This repository contains algorithms developed by Sparkgeo for the European Space Agency's APEX project. The project focuses on processing and analyzing geospatial data to support environmental monitoring and assessment.
The application takes two datasets - a heirarchical series of polygons, and a raster dataset. It calculates statistics for each of the lowest-level polygons based on the raster dataset. The statistics are then calculated for each parent based on the values of their children. For example we can take the NUTS (Nomenclature of Units for Territorial Statistics) polygons and calculate the total land use for each class from the ESA WorldCover land use classes. The statistics are written to a polygon dataset in FlatGeobuf format. There is one file per level of polygon data to make rendering more efficient. It iterates over each raster tile and calculates the possibly partial statistics for each covering polygon. This reduces the memory footprint by only ever considering one raster tile at a time then discarding it. This allows very large polygons to be used without generating massive composite rasters.

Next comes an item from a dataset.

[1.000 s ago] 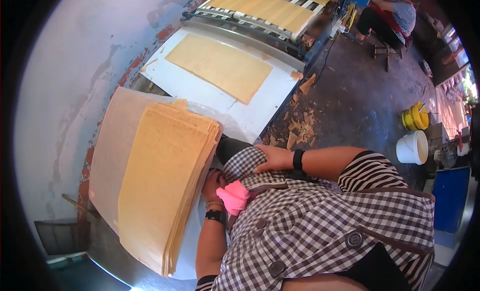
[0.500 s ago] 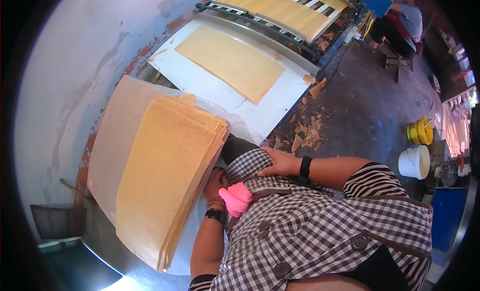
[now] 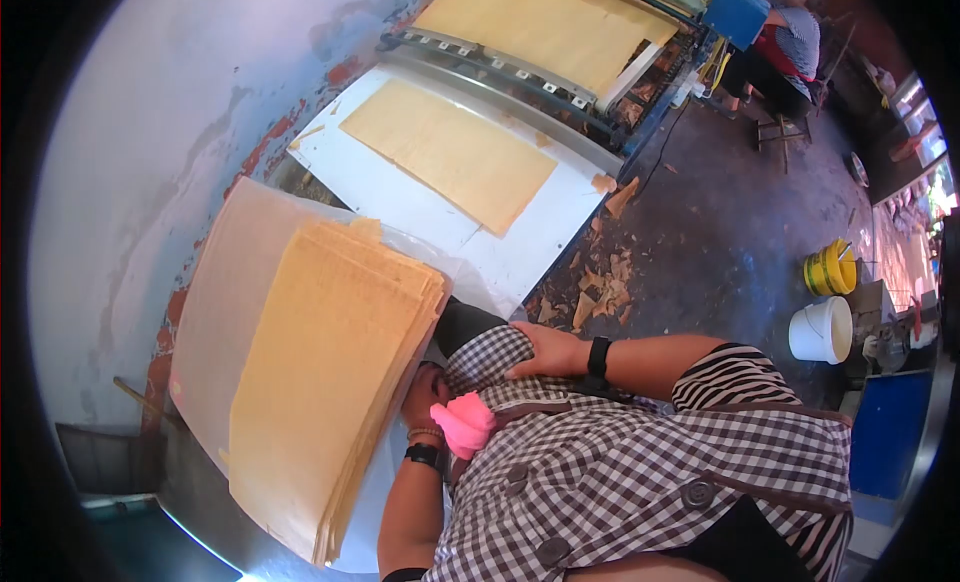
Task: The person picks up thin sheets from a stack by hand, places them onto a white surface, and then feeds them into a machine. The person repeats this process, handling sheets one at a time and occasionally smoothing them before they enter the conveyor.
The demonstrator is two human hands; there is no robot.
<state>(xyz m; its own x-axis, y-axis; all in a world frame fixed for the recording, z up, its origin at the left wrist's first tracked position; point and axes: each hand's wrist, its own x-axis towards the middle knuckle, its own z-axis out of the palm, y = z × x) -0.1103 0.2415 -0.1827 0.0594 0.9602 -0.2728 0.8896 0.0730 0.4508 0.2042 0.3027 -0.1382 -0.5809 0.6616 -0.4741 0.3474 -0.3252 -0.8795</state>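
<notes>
My left hand (image 3: 424, 394) rests low against my lap, close to the right edge of a thick stack of tan sheets (image 3: 320, 352). Its fingers look curled and lie partly in shadow, so what they hold, if anything, is hidden. A bright pink cloth (image 3: 464, 424) lies against my checked apron (image 3: 620, 462), just beside that hand. My right hand (image 3: 545, 350) lies flat over the checked cloth on my leg, fingers apart and holding nothing.
Beyond the stack, a white board (image 3: 480, 252) carries a single tan sheet (image 3: 450, 154). Behind it stands a machine (image 3: 540, 82) with more tan sheet on top. Scraps (image 3: 605, 287) litter the floor near yellow (image 3: 828, 269) and white buckets (image 3: 815, 332). A person (image 3: 785, 57) sits far right.
On the machine, tan sheet now covers most of the striped gap seen before. My view has shifted slightly. Both hands keep their places on my lap and leg.
</notes>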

The code expects two columns to be present in the input polygon dataset: 1) an integer representing the level in a heirarchy, with level 0 as the top level; and 2) a comma-separated string of IDs that reference the children (if any) of that polygon. In the current iteration of the code, this is assumed to be present in the data already, but an interface will be provided to allow developers to write a function that genreates them before processing.
Raster data must have a CRS of EPSG:4326, but can be of any resolution or size, and can have nodata values. As each dataset is different, speicific processing functions need to be created to obtain the necessary values for calculation. In the examples here, the WorldCover dataset is downloaded from an S3 bucket based on whether the bounding box of the input polygons intersects the raster tile's bounds.

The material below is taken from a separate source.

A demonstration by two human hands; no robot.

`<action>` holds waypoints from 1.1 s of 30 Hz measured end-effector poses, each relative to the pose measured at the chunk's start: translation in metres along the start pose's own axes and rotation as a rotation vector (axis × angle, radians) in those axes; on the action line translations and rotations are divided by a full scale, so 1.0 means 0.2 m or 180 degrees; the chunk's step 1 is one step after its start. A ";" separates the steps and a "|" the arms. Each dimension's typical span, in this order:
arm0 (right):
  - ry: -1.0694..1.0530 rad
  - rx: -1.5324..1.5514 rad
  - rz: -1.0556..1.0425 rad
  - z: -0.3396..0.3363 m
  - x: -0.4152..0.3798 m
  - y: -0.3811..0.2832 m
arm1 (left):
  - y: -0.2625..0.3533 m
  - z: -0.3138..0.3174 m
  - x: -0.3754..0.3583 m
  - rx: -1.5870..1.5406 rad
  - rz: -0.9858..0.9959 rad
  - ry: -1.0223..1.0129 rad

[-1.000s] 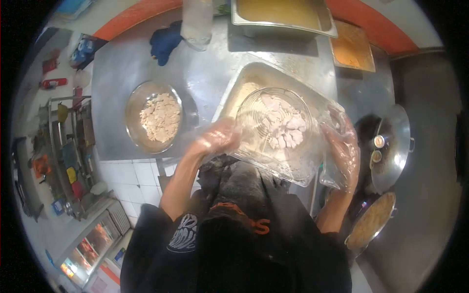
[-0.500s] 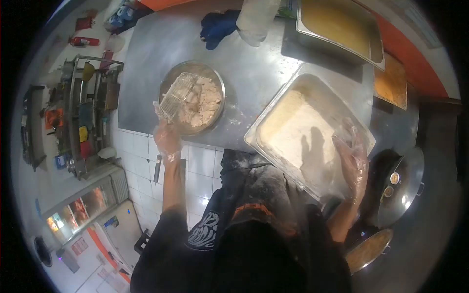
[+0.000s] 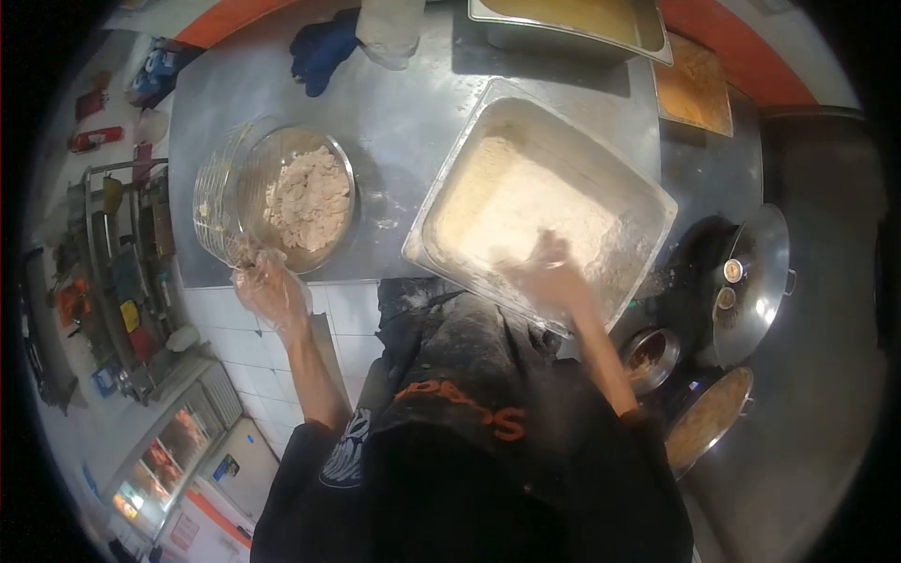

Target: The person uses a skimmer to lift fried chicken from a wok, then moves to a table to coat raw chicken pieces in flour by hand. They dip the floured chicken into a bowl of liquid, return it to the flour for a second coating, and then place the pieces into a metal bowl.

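My left hand (image 3: 270, 289), in a clear plastic glove, is closed around the handle end of a wire basket (image 3: 214, 192). That basket is tilted beside the left rim of a round metal bowl (image 3: 351, 178), partly overlapping it. Pale, flour-coated chunks (image 3: 308, 199) lie heaped in the bowl. Over the front part of a deep steel pan (image 3: 450, 141) is my right hand (image 3: 544, 274), its fingers smeared by motion. Beneath it, white flour (image 3: 554, 202) covers much of the pan's bottom.
A deep pan of yellowish contents (image 3: 572, 14) stands at the back, near a tray of orange crumbs (image 3: 693, 89). Dark blue cloth (image 3: 321, 52) lies at the back left. To the right are a large wok (image 3: 760, 300) and a small pot (image 3: 652, 357).
The wire basket has shifted from above the bowl to its left side with my left hand. My right hand has moved from the pan's right side toward its front middle. The view has shifted.
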State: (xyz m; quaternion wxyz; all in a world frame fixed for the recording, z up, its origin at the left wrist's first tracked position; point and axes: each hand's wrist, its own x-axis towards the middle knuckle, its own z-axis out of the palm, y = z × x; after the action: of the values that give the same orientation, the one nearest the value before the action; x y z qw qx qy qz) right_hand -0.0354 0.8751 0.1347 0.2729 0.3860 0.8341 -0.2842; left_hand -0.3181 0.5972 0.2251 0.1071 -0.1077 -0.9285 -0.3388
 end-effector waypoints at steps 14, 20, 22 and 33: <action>-0.0007 0.1522 -0.0454 -0.49 -0.06 0.10 | 0.63 0.10 -0.10 -0.0475 -0.0198 -0.1048; 0.0234 0.1636 -0.0280 -0.62 0.00 0.20 | 0.72 0.06 -0.11 -0.0679 -0.0967 -0.1383; 0.0510 0.1191 -0.0433 -0.55 0.08 0.21 | 0.72 0.06 -0.12 -0.0753 -0.0942 -0.1407; -0.0746 0.0942 -0.0559 -0.13 0.02 -0.11 | 0.66 0.09 -0.17 -0.0029 -0.0462 -0.1744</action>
State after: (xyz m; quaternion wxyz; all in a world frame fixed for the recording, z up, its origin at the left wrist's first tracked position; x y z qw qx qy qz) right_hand -0.0620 0.8820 0.1550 0.2826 0.3120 0.7763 -0.4692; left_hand -0.2518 0.7035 0.2832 -0.1728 -0.1289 -0.9266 -0.3081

Raster data is downloaded and stored in a local cache folder, but because each raster is used only once, this behavior can be turned off to keep disk usage to a minimum.

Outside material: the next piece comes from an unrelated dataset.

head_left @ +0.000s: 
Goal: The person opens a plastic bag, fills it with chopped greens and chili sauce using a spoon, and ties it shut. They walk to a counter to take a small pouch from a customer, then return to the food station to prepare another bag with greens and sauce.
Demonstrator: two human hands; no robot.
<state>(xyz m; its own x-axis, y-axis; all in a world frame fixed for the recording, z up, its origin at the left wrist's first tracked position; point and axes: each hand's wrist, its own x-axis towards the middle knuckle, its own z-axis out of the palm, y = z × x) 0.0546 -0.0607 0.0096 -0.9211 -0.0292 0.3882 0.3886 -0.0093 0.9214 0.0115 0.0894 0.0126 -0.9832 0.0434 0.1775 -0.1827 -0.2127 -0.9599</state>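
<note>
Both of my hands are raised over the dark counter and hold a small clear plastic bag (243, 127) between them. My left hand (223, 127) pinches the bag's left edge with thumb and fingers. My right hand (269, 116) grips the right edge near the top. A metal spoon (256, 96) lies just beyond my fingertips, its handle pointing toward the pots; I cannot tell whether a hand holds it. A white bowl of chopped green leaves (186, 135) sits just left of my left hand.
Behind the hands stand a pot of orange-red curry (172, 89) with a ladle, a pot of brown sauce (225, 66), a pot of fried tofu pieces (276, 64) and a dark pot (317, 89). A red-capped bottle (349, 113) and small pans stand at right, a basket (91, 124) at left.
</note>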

To be rendered by the front end, some metadata needs to appear in the output files. This must conform to the following JSON schema:
{
"properties": {
"identifierKey": {
"type": "string"
},
"nameKey": {
"type": "string"
},
"levelKey": {
"type": "string"
},
"childrenKey": {
"type": "string"
},
"attributeKeys": {
"items": {
"type": "string"
},
"type": "array"
}
},
"required": [
"identifierKey",
"nameKey",
"levelKey",
"childrenKey",
"attributeKeys"
],
"title": "MetadataIn",
"type": "object"
}
Where:
identifierKey
is the attribute that is the unique identifier for each polygon.nameKey
is the attribute that is the human-readable name for each polygon.levelKey
is the attribute that describes which level of the hierarchy this polygon is at.childrenKey
is the attribute that lists any children of a polygon as a comma-separated string ofidentifierKey
s.attributeKeys
is a list of attributes that are used to display on the front end as a graph or table.